必要な工具
- ・リペアスタンド
- ・六角レンチ(8mm)
- ・コッタレスクランクレンチ(14mm、15mm)
- ・モンキーレンチ(300mm)
- ・コッタレスクランク
- ・ヤスリ、ケガキ
- ・金のこぎり、グラインダー
- ・グリス 、浸透性潤滑剤
- ・ウエス
ここでは、スクエアタイプのスピンドルを使用するクランクセットのクランクネジが破損した場合の取り外し方法について解説しています。
右図のように一般的なスクエアタイプのスピンドルを使用しているクランクを取り外す場合、M22サイズのネジが切られた部位にコッタレスクランクプーラーなどの専用工具を固定し、ネジの力でクランクをBBスピンドルから抜き取ります。
これらのネジには、クランクを引き抜くための大きな負荷が掛かりますが、機能上ネジ部を深く設計することができないことから、細かいピッチで、できるだけ多くのネジ山が掛かるように設計されています。
そのため、固着したクランクとスピンドルを引き抜く際、クランクのネジ山が耐えられずにネジを破損してしまったり、コッタレスクランクプーラーなどの専用工具を取り付ける際、クランクのネジ山を破損してしまうことがあります。
このような場合、以下の3つの状態によって、それぞれクランクを取り外す方法を選択しなければなりません。
原則的に、コッタレスクランクプーラーのような専用工具を使用して取り外す方法以外は、クランクの機能を著しく損傷させなければ取り外すことができません。
このような事にならないよう、クランクネジを損傷させることが無いよう、注意して作業することが大切です。
- 1. クランクネジの入口周辺のネジ山が破損しており、その奥ではネジ山が残っている状態。
- 2. クランクネジのネジ山が全体に渡り破損しているが、薄っすらとネジ山が残っている状態。
- 3. クランクネジのネジ山が全体に渡り破損しており、全く残っていない状態。
1の場合、コッタレスクランクプーラーを使用した一般的な方法でクランクを取り外すことができる可能性が極めて高いと言えます。
これらは、コッタレスクランクプーラーの取り付け時、クランクに対してアタッチメントを十分に奥までねじ込んでいなかったり、真っ直ぐにねじ込まなかったことによって、ネジ山を潰してしまった事により発生します。
このようなケースでは、破損した入口付近のネジ山の奥には正常なネジ山が存在するため、その部分を使用して作業を行うことになります。
まず、破損した入口付近をきれいにするため、破損したネジ山のバリや傷などをヤスリ、ケガキなどを使用して除去します。
次にコッタレスクランクプーラーのアタッチメントを真っ直ぐにねじ込みます。
この時、破損したネジ部ではアタッチメントの取り付けにある程度の抵抗が発生しますが、グリスや浸透性の潤滑剤を塗布し、スパナなどを使用してしっかりとねじ込んでいきます。
2の場合、コッタレスクランクプーラーを使用した一般的な方法でクランクを取り外すことができる可能性が低くなりますが、クランクを正常な状態で取り外すために、1と同様の方法で作業を行います。
一方、あまりにもネジ山の破損が激しい場合、ネジ山をある程度修正してから作業を行う事も考慮する必要があります。
一般的にネジ山の修正には切削用タップを使用しますが、クランクネジの構造上、適切なタップが存在しないため、右図のような簡易工具を使用することができます。
この簡易工具は、バイシクルリサーチ社から発売されている、クランクネジを簡易的に修正するものです。
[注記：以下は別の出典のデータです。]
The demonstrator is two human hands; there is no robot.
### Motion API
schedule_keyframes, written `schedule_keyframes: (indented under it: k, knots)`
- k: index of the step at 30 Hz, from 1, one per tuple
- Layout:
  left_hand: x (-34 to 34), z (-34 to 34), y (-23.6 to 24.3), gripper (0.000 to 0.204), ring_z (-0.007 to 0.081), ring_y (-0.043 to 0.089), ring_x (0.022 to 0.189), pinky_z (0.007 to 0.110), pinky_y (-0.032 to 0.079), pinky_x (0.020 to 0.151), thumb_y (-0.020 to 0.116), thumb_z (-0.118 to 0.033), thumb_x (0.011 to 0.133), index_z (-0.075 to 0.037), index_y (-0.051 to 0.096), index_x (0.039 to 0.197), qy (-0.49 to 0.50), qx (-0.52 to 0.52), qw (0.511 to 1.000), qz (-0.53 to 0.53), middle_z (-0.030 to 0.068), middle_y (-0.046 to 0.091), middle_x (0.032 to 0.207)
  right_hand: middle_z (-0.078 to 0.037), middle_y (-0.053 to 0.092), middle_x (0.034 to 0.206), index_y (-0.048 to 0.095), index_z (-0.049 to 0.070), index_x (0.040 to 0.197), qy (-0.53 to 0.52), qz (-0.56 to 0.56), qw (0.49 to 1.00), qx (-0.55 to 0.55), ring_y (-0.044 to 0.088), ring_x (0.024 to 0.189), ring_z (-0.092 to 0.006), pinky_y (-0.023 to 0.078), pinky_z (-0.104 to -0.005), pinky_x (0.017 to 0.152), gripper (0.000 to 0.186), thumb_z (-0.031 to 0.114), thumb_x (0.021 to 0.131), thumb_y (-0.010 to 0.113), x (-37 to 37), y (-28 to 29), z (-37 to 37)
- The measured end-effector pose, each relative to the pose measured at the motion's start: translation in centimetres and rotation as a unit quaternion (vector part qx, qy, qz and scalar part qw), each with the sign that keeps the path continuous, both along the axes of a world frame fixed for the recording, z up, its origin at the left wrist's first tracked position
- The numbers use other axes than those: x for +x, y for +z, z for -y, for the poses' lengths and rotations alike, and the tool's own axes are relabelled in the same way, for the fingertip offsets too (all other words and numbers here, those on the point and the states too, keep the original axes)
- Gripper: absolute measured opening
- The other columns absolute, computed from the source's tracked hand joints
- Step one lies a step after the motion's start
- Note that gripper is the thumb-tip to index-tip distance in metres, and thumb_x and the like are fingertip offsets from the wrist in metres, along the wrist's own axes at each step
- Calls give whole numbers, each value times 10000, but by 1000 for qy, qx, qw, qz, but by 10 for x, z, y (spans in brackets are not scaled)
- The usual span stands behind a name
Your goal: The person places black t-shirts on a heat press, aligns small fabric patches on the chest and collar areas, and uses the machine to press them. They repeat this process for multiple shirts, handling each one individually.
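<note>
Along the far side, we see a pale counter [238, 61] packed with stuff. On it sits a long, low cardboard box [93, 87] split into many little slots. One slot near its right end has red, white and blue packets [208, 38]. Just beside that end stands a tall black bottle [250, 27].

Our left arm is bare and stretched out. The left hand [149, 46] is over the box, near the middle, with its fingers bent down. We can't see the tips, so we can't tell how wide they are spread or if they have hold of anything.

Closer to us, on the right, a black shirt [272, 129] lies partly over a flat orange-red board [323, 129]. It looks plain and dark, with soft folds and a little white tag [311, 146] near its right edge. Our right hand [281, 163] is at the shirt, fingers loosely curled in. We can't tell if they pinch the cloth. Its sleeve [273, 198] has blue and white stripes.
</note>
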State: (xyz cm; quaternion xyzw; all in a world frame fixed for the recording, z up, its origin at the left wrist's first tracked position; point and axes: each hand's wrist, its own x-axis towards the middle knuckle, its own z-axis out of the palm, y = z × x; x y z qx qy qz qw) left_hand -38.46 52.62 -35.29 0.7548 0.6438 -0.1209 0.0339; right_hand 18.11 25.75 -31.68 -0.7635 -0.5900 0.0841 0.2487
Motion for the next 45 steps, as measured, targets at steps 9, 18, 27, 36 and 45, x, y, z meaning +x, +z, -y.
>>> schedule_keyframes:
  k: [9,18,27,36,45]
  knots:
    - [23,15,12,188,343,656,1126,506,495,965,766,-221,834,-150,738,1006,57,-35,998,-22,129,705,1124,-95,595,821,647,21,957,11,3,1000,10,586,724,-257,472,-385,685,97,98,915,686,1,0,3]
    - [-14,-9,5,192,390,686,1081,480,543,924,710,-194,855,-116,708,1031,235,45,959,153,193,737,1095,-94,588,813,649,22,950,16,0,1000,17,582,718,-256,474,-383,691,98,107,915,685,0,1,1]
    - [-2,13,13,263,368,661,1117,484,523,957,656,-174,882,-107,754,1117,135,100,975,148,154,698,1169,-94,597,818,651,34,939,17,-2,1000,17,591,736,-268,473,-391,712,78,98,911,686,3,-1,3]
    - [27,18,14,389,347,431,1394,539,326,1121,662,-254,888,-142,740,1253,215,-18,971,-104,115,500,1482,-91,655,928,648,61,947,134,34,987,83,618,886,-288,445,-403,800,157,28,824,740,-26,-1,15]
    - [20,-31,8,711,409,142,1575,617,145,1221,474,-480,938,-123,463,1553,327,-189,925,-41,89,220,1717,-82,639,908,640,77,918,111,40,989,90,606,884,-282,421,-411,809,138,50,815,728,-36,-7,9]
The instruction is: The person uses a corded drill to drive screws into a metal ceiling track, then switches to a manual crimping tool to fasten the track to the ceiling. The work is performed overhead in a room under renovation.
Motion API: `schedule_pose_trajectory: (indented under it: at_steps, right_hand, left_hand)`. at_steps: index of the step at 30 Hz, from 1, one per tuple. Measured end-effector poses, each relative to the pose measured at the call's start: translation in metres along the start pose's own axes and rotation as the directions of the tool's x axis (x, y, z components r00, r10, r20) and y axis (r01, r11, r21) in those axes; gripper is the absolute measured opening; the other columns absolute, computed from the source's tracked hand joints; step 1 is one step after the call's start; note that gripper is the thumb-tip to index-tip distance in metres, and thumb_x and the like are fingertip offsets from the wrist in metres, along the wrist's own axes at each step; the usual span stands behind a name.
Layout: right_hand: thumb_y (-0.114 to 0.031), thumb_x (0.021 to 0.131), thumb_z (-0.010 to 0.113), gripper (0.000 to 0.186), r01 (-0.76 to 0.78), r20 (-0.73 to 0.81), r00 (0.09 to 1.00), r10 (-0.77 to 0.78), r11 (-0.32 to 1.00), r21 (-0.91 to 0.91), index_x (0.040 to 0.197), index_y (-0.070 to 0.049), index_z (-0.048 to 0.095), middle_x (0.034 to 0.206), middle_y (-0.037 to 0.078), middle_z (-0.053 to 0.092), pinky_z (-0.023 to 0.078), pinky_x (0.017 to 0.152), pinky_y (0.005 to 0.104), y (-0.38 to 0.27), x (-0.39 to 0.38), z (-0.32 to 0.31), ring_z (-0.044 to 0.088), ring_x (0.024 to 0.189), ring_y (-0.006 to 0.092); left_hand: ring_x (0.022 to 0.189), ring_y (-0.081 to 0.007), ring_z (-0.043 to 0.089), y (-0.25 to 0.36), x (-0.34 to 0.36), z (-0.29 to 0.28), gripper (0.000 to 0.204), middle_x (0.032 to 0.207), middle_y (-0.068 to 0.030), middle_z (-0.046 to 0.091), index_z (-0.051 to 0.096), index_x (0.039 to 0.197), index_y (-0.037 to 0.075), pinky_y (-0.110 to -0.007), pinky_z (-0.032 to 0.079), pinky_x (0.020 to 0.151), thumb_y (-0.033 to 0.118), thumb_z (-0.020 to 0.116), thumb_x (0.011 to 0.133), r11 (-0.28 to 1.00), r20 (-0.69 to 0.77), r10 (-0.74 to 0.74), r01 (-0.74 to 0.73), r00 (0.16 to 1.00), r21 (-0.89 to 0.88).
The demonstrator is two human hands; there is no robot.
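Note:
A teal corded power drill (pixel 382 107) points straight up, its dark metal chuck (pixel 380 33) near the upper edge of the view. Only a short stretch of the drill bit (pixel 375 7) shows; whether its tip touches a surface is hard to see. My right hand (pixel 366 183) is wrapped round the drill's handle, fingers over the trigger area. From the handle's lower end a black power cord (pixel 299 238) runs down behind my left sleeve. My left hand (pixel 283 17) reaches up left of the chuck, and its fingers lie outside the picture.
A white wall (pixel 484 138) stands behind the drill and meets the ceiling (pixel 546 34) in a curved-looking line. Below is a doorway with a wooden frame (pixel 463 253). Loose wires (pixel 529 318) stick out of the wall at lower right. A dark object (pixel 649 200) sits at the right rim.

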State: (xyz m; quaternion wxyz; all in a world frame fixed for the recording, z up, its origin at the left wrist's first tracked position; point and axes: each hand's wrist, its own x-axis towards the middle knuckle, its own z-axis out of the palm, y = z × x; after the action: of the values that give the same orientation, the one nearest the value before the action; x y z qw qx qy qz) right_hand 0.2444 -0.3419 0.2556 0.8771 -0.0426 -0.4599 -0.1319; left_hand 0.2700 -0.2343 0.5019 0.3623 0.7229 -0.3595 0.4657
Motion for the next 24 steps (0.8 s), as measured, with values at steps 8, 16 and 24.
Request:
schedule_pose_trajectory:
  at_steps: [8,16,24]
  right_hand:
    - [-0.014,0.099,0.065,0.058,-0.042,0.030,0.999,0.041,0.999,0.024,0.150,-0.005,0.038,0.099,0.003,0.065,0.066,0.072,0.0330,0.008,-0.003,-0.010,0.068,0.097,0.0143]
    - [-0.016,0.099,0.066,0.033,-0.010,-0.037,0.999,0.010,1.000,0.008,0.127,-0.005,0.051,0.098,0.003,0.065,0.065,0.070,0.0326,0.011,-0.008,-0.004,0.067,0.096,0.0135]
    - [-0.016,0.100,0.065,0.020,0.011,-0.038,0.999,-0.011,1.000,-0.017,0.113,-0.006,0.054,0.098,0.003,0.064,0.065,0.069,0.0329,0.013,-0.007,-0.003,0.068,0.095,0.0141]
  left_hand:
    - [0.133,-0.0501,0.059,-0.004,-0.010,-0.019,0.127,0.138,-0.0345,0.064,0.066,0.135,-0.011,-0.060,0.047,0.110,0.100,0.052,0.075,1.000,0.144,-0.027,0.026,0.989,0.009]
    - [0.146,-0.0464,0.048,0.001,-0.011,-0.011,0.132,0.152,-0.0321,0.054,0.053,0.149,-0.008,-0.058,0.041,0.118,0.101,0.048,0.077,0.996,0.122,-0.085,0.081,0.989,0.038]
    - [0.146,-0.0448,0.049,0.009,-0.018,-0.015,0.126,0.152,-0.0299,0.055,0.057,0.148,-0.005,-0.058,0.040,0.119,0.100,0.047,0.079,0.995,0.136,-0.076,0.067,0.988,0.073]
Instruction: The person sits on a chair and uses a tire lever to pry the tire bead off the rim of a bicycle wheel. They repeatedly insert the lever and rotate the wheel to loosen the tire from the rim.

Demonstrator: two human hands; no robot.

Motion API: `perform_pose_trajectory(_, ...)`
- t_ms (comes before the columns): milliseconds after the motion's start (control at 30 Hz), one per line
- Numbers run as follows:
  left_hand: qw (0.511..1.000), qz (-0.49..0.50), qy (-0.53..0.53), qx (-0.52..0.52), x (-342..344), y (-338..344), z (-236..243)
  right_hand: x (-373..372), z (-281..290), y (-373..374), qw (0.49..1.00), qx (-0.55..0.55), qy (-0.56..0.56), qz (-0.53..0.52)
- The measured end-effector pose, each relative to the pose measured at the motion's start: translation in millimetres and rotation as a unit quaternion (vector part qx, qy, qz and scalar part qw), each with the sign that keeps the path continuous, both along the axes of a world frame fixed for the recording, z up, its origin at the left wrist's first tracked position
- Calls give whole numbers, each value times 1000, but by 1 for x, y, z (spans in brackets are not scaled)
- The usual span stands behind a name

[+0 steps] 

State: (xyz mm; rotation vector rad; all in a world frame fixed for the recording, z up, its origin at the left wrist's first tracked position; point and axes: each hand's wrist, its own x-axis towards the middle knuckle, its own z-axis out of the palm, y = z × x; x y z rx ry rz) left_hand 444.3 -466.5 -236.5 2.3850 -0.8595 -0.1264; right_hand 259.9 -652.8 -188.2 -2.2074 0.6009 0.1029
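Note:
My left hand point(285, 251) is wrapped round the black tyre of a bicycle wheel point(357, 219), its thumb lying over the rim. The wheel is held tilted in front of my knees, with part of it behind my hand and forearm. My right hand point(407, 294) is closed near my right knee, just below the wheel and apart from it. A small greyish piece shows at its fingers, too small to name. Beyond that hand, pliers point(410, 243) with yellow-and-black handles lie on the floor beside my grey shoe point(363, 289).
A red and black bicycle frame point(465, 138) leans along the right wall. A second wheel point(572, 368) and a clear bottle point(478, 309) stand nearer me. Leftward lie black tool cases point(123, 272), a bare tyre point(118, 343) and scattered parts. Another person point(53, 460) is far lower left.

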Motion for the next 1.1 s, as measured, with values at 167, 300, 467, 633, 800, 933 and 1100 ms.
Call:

(TC-8)
TC-8は、切削用タップではなく、クランクネジを修正するアタッチメントとそのアタッチメントのセンタリングを行う2つの部品で構成されています。
この簡易工具をクランクネジにねじ込むことで、ある程度ネジ山を修正したのと同じ効果を得ることができます。
この作業後に、1と同様の作業を行い、クランクを引き抜きます。